Challenging Unconscious Assumptions
When is a paper clip not a paper clip? When you straighten it out to solve a
problem requiring a piece of wire. When is an engineer not an engineer? When
she is an anthropologist, visiting a customer’s home to understand when, why,
and how a product is being used. We think of tools and people in certain roles
and have trouble reconceiving those roles. The human mind is extremely
susceptible to routine thinking. It is efficient not to question the way we
interact with our surroundings. If we stopped to think about it before we sat
in a chair, if we did not assume that our medications were uncontaminated, if
we did not expect an accountant to give us different information than the
house painter—if we did not make hundreds of unconscious assumptions every
hour, we would be virtually paralyzed. The trouble is, those assumptions can
also keep us from thinking creatively, either individually or as a group. Shared
assumptions are a form of convergent thinking. Yet if we can free just a few
strands of the mental bonds in our minds connecting persons or objects with
their function, we open up new possibilities. Why have you scoured the house
for a screwdriver when a dime would do the trick? Well, because a dime is
supposed to be used to buy a piece of ‘penny’ candy—not as a tool. Sometimes
simply alerting group members to their own susceptibility helps them develop
the ability to question their own assumptions. Asking some basic questions can
lead the discussion in new directions:
• What are our assumptions here? Are they the only valid ones?

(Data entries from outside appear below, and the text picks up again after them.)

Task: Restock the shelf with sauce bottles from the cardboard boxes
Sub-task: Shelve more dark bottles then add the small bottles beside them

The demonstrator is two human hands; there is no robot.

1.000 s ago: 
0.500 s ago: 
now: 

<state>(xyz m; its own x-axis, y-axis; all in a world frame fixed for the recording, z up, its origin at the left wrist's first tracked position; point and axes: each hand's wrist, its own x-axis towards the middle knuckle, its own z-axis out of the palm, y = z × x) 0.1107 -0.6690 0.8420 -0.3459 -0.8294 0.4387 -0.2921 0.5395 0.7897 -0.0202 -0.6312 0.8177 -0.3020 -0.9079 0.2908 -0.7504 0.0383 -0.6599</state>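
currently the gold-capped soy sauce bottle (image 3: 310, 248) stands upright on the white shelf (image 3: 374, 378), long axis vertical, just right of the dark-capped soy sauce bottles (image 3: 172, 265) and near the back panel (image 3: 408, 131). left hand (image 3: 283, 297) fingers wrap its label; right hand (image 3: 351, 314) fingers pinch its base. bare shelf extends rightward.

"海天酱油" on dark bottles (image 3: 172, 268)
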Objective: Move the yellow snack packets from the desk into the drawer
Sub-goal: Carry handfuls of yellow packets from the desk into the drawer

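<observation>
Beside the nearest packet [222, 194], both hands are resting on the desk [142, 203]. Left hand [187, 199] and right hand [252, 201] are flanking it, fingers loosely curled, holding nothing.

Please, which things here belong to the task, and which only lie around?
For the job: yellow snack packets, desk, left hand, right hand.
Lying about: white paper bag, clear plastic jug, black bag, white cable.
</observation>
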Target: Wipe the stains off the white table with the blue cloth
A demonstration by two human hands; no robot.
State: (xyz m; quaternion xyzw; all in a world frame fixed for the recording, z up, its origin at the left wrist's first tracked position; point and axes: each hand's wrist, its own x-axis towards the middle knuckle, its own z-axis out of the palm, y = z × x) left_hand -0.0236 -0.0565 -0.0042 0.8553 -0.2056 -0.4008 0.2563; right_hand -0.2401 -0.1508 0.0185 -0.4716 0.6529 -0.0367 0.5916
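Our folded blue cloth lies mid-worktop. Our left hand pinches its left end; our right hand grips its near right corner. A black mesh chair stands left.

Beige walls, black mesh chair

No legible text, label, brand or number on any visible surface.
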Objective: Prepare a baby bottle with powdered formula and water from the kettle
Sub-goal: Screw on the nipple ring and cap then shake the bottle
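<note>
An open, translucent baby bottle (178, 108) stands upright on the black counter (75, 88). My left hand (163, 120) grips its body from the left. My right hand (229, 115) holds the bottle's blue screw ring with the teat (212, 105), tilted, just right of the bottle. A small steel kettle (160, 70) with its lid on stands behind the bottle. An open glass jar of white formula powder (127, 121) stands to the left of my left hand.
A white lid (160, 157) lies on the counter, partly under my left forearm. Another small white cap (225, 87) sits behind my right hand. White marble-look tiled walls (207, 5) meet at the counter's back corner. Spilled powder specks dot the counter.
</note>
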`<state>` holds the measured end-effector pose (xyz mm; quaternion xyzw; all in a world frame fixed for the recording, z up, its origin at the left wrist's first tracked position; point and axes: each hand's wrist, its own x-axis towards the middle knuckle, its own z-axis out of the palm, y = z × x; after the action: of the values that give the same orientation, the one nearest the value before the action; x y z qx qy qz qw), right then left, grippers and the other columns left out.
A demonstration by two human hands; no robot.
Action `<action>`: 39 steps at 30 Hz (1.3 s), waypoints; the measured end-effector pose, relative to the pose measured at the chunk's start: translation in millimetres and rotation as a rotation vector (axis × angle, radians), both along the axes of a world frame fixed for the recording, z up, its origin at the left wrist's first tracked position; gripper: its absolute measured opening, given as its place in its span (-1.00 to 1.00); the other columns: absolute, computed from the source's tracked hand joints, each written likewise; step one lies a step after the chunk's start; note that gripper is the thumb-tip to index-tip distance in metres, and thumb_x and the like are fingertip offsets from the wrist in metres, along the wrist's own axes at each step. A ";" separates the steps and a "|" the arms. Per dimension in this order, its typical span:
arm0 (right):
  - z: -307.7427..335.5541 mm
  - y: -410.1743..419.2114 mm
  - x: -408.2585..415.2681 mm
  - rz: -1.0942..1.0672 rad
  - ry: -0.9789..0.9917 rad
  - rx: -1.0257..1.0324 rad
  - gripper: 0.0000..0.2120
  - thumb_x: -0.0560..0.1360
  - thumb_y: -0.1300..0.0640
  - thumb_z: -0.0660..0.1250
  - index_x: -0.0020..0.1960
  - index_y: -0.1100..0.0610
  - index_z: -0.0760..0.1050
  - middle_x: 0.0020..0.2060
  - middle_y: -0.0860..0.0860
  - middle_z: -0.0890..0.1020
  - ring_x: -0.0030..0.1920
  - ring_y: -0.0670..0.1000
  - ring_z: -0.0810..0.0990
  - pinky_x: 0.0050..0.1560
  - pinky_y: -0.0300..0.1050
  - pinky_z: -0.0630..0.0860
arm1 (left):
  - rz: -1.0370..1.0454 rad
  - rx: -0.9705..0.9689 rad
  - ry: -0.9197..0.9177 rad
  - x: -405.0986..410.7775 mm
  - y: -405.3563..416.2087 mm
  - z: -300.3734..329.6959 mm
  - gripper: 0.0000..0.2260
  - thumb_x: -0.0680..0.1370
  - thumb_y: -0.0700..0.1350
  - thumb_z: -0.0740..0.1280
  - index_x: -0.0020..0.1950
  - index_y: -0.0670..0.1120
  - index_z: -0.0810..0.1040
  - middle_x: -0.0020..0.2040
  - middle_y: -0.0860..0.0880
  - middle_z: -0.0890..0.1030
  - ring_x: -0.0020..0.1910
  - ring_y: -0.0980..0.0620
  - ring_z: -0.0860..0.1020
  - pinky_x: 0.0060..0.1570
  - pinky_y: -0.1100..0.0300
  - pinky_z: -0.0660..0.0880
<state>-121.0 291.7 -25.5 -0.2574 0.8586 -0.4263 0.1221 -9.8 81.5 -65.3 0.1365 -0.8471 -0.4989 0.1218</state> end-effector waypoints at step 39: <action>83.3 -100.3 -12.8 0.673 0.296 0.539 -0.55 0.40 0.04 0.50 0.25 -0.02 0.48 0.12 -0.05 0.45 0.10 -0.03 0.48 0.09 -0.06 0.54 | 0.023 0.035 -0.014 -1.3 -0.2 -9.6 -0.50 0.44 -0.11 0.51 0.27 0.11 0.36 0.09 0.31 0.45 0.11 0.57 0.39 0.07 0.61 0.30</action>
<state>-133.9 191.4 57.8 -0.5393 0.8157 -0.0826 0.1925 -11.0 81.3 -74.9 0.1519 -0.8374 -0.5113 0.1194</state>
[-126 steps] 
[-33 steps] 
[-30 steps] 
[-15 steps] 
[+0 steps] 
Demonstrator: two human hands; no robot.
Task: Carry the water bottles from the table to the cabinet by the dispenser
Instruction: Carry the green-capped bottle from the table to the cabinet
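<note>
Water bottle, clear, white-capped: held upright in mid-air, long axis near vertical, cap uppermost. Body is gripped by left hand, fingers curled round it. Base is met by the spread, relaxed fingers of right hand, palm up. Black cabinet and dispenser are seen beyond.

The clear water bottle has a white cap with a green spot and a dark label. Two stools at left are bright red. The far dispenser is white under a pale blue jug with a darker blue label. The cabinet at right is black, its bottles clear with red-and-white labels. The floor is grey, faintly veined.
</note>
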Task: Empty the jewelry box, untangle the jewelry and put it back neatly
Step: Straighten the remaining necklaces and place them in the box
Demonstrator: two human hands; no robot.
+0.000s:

• Are there different ways of viewing this situation, for example, from someone
else’s perspective?
The examples in ‘Obstacles to Creative Thinking’ illustrate three factors to
which we are particularly vulnerable:
1. Functional fixedness refers to our inhibition to free ourselves from the expectations
of how something (or someone) normally functions. Boxes are
containers, not platforms, so we are slow to think of emptying a matchbox
to attach to the wall. When we rely on our past experiences of how things
are used, we often get stuck, unable to break out of old-drinking habits.
2. Fixation is similar: our mental wheels are stuck in the mud of approaching a
problem from the ‘obvious’ direction. (When a problem is presented in two
dimensions, we naturally try to solve it in two.)
3. The confirmation bias refers to our tendency to seek support for our
convictions, and reluctance to either look for or accept contrary evidence.
(‘I’m such a good judge of character. Almost all the people I’ve promoted
have worked out fine.’ Yes, but how about all the people you didn’t promote?
Maybe they worked out fine elsewhere within or outside the organization as
well.)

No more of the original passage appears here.